**WHAT IS REQUIRED**: In the records below, copy the line that contains "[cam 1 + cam" and each line after it, word for word, through the last.

**GIVEN DATA**:

+---+

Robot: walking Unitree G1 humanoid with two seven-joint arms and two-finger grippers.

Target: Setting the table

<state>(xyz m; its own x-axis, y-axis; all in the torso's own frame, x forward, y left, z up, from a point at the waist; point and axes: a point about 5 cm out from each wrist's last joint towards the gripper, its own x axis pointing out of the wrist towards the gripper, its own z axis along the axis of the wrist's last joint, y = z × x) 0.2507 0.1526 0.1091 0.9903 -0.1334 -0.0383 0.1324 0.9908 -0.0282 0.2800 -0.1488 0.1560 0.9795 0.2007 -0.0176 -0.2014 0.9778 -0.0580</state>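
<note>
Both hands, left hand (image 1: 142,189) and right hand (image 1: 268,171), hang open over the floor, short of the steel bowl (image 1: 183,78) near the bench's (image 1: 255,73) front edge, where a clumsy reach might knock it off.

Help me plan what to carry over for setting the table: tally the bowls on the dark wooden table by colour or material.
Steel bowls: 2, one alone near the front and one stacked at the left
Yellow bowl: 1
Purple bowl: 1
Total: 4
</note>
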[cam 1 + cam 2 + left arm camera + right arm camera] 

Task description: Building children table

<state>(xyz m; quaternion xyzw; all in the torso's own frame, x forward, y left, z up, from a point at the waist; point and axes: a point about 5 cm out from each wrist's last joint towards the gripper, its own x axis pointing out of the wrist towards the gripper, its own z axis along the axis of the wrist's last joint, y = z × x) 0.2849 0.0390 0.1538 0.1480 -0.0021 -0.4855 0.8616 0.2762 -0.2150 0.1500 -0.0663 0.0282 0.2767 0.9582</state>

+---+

**SOLUTION**:
[cam 1 + cam 2 + left arm camera + right arm camera] 

Task description: Building children table

<state>(xyz m; quaternion xyzw; all in the torso's own frame, x forward, y left, z up, from a point at the waist; point and axes: a point about 5 cm out from each wrist's last joint towards the gripper, its own x axis pointing out of the wrist towards the gripper, its own z axis along the axis of the wrist's last joint, y = z × x) 0.2849 0.0390 0.1538 0.1480 -0.0021 -0.4855 0.8616 0.2762 -0.2150 0.1500 -0.0663 0.0282 0.2767 0.9582</state>

That completes the answer to this exercise.